L’Allemagne de la République de Weimar, même au cœur d’une guerre civile latente et mise au ban des nations, reconstruit des relations diplomatiques et parvient à orienter l’opinion internationale en sa faveur. Pendant la Grande Guerre, la campagne alliée sur les « atrocités » allemandes, développée à partir des brutalités contre les civil.e.s et les destructions commises par son armée en Belgique et en France, a façonné l’image d’une Allemagne-bourreau. Vaincu et occupé à son tour, le Reich retourne cette arme idéologique contre son adversaire et lui tend un miroir, dans lequel se reflètent les mêmes crimes, cette fois-ci commis par la France en situation d’agresseur.
L’emploi des troupes coloniales françaises pour l’occupation de la Rhénanie déclenche en 1920 une campagne raciste de diffamation, dite de la « honte noire ». Elle trouve un retentissement dans une opinion publique occidentale majoritairement marquée par une vision dévalorisante des colonisé.e.s.
L’Allemagne, qui a perdu ses colonies avec le traité de Versailles, est désormais sous le contrôle de soldats originaires d’Afrique. Le thème du viol de la nation allemande à travers ses femmes est martelé de façon outrancière : ces mêmes hommes, jadis tenus en sujétion par elle, peuvent désormais disposer d’elle.
La propagande exploite l’isolement diplomatique de la France, les Anglo-saxons ne la soutenant pas dans l’invasion de la Ruhr. Elle s’appuie sur le droit international pour dénoncer les prétendues visées hégémoniques françaises en Europe. La propagande parvient à présenter l’Allemagne en victime, faisant oublier les exactions qui ont auparavant entaché sa réputation.

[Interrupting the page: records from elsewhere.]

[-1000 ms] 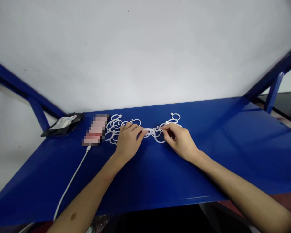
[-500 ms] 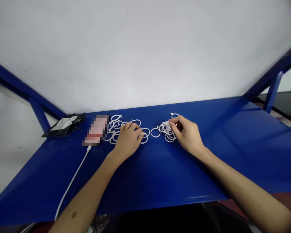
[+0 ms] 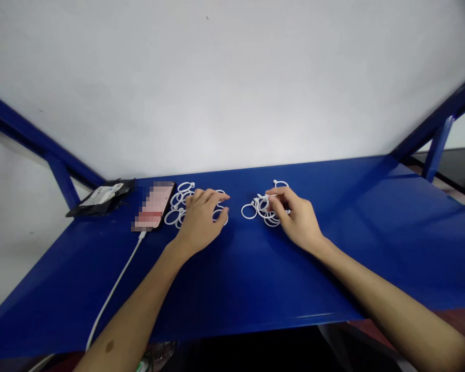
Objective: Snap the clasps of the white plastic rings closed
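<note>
Two groups of white plastic rings lie on a blue shelf [image 3: 256, 279]. My left hand [image 3: 199, 222] rests on the right side of the loose left pile [image 3: 180, 199], its thumb and fingers curled round one ring [image 3: 220, 217]. About a hand's width to the right, my right hand [image 3: 296, 219] pinches a linked bunch of rings [image 3: 261, 209] with bent fingers. One ring of that bunch [image 3: 248, 211] sticks out to the left, and a single ring [image 3: 281, 183] lies just behind it.
A phone [image 3: 154, 205] lies left of the ring pile with a white cable [image 3: 112, 294] running off the shelf's front edge. A black pouch [image 3: 101, 199] sits at the far left corner. Blue frame posts [image 3: 436, 147] rise at both ends before a white wall.
My hands were together at a ring chain in the middle. They have parted: the left drew a ring back to its pile, the right gathered the linked rings to the right.
</note>
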`<state>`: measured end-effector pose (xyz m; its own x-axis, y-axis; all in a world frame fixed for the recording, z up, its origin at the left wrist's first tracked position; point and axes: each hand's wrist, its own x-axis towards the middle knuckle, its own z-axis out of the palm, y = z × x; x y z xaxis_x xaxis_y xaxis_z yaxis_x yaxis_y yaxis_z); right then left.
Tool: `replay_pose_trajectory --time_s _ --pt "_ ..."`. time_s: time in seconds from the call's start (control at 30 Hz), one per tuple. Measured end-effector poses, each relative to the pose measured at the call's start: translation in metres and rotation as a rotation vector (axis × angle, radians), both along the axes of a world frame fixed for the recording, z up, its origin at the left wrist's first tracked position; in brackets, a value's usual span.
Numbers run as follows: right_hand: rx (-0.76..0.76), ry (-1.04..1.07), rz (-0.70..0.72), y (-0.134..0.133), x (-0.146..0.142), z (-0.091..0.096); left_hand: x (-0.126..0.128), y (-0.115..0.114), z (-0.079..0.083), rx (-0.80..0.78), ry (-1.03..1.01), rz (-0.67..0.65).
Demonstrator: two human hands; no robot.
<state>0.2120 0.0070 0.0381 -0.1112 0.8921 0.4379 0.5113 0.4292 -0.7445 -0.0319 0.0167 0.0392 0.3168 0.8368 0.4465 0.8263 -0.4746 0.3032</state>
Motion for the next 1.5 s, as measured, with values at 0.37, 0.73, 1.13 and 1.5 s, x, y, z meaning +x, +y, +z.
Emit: replay_pose_trajectory --time_s 0.37,0.73,1.13,1.5 --pt "-0.204 0.107 0.303 -0.023 -0.022 -0.005 0.016 -0.010 0.003 -0.064 -0.336 -0.234" --pt "-0.298 0.199 0.338 -0.024 -0.021 -0.003 0.017 -0.010 0.002 -0.021 -0.401 -0.233" --pt "0.088 -0.122 0.310 -0.014 -0.010 -0.002 0.007 0.001 -0.001 -0.032 -0.194 -0.222" --pt "0.280 -0.410 -0.156 0.033 0.028 -0.024 -0.023 0.011 0.008 -0.257 0.172 -0.167"
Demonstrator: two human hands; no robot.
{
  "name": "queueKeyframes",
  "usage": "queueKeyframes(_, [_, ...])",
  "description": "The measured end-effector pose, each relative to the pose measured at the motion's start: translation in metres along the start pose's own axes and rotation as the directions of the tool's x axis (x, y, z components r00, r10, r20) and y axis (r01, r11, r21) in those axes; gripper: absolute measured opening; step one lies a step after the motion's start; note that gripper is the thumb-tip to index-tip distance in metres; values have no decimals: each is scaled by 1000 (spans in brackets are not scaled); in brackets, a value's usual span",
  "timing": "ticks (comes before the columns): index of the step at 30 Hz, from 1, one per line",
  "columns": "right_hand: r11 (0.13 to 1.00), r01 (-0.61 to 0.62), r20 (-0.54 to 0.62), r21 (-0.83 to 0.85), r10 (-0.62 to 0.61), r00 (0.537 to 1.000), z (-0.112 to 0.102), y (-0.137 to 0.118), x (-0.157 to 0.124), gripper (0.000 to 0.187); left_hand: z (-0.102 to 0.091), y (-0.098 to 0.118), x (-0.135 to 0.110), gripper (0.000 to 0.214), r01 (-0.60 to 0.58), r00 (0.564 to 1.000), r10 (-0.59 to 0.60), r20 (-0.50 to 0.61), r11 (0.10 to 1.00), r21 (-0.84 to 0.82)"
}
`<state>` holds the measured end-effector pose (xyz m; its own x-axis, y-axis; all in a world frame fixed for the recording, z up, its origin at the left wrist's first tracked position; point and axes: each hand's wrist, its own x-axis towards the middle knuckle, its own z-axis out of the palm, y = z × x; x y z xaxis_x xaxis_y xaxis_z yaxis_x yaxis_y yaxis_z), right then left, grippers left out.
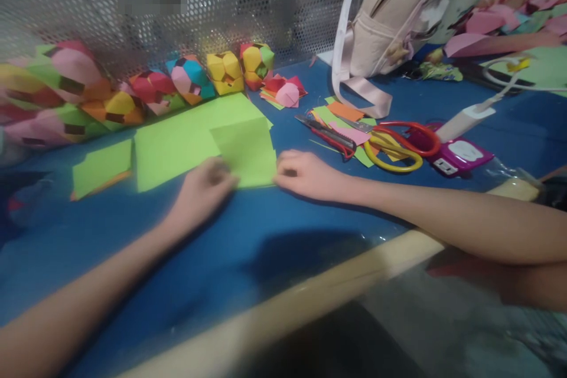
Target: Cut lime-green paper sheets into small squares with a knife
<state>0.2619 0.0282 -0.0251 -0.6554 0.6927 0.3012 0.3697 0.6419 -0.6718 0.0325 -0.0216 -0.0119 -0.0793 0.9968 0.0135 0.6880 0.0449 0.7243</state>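
Observation:
A sheet of light green paper (250,153) lies between my hands, its upper layer partly raised. My left hand (206,180) pinches the lower left edge of this sheet, slightly blurred. At the sheet's right edge, my right hand (301,174) is closed with its fingertips on the paper. Under and behind it spreads a larger green sheet (172,150). Farther left lie smaller green pieces (104,164) with an orange edge showing beneath them.
Folded paper cubes (225,72) line the table's back by a perforated metal screen (212,6). To the right are scissors (394,144), a cutter knife (330,137), paper scraps (343,111), a purple box (465,153) and a bag (385,18). A pale wooden edge (283,301) borders the blue table.

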Motion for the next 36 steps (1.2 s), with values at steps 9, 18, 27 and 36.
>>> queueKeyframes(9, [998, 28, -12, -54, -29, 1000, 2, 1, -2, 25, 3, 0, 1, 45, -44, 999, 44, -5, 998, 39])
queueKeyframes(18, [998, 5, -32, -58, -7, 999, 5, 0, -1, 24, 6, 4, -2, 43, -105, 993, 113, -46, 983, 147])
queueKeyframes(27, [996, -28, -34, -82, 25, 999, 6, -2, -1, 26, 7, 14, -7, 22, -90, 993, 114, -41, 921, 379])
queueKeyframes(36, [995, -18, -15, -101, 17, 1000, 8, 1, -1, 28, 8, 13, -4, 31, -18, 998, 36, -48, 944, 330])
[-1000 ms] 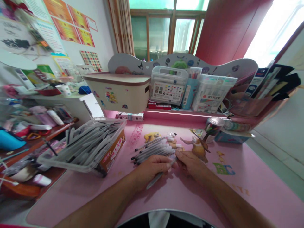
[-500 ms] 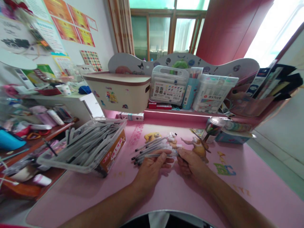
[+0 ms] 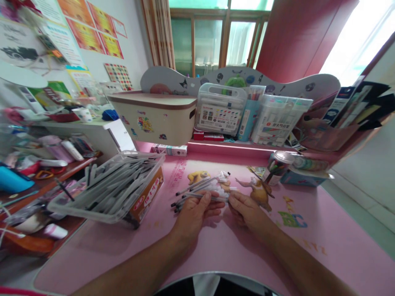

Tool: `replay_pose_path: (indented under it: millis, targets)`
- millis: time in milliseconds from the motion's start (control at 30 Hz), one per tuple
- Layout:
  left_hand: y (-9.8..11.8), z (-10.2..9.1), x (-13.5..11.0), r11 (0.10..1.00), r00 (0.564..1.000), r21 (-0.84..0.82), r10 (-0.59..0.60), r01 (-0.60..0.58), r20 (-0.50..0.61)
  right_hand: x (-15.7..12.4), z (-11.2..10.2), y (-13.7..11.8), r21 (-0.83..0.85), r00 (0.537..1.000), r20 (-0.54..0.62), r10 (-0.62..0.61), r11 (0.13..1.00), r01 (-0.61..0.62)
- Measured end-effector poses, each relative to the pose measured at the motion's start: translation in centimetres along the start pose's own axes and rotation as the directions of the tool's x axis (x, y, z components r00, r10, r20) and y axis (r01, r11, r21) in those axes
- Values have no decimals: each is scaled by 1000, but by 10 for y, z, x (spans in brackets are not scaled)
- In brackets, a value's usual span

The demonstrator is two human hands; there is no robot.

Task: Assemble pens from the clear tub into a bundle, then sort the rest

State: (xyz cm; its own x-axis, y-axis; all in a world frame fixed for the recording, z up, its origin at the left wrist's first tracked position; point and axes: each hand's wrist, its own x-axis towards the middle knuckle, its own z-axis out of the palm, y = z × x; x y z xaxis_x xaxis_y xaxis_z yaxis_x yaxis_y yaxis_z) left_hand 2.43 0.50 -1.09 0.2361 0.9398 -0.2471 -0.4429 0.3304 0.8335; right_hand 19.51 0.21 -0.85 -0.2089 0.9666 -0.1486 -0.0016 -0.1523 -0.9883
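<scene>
My left hand (image 3: 194, 211) is closed round a slim clear-barrelled pen (image 3: 218, 200), its thumb lying along the barrel. At the pen's right end, the thumb and forefinger of my right hand (image 3: 245, 209) are pinched together; exactly which part they grip is hidden. Just behind both hands lies a loose pile of similar pens (image 3: 197, 187), dark ends toward the left, partly covered by my left hand. To the left stands a clear plastic box (image 3: 115, 218) heaped with many grey and translucent pens (image 3: 123, 185), with an orange label on its side.
The pink desk (image 3: 216, 255) carries printed cartoon bears. Along its back shelf stand a lidded cream bin (image 3: 166, 123), a clear marker case (image 3: 220, 113) and a second marker box (image 3: 280, 121). A jar of pens (image 3: 277, 166) stands at the right. A cluttered side shelf (image 3: 70, 168) borders the left.
The pen and both hands stay nearly in place. My left hand has shifted slightly left and its grip on the barrel has changed a little. The view has moved slightly.
</scene>
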Motion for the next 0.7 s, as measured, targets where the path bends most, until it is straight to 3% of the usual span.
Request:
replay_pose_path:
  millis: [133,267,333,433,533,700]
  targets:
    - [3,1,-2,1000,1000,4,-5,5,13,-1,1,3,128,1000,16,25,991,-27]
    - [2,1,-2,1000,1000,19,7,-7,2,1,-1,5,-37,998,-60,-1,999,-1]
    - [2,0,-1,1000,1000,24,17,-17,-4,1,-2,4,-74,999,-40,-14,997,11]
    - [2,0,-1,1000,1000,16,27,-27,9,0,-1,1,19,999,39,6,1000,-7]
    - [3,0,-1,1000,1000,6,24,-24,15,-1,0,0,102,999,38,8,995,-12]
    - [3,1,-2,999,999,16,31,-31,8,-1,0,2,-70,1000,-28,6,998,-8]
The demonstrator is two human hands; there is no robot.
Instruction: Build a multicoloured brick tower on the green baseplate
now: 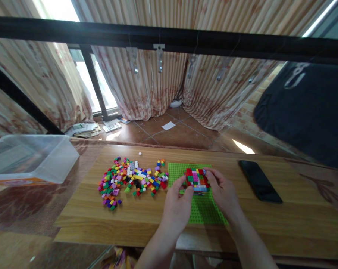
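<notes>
A small block built from colourful toy bricks (196, 178), with red edges and a mixed-colour top, is on or just above a green studded baseplate (198, 211). My left hand (178, 203) grips the block's left side, thumb near its front corner and fingers bent along its edge. On the opposite side, my right hand (223, 190) has its fingers and thumb against the right edge. Whether the block is pressed onto the studs cannot be seen. Left of the baseplate, a spread of loose toy bricks (142, 175) in many colours lies on the wooden table (82, 220).
A black phone (260, 181) lies on the right of the table. To the left stands a clear plastic bin (54, 158). A dark horizontal bar (169, 39) with hanging clips crosses above. Beyond are curtains (157, 86) and papers (85, 129) on the floor.
</notes>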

Après l’écho international favorable qu’a trouvé cette campagne raciste, les troupes coloniales sont retirées d’Allemagne à partir de juin 1920. La propagande continue tout de même à diffuser l’image de soldats africains ravageant la Ruhr et s’emparant de ses habitantes comme butin. Cette désinformation persiste jusqu’à aujourd’hui dans la mémoire collective.
Cependant, lors de la Ruhrbesetzung, les emprisonnements arbitraires, les agressions à main armée, les tortures, les viols, les pillages, les expulsions et les meurtres, sont perpétrés par des unités de métropole. La propagande utilise d’ailleurs le matériau des informations, plus ou moins vérifiables, sur les exactions des troupes. Elle met par exemple en scène une Marianne bestiale ou donne des soldats l’image d’une meute sans âme, qui achoppe sur la dignité d’un peuple pacifique et industrieux, représenté par ce mineur devant un chevalement, figure allégorique de la résistance passive.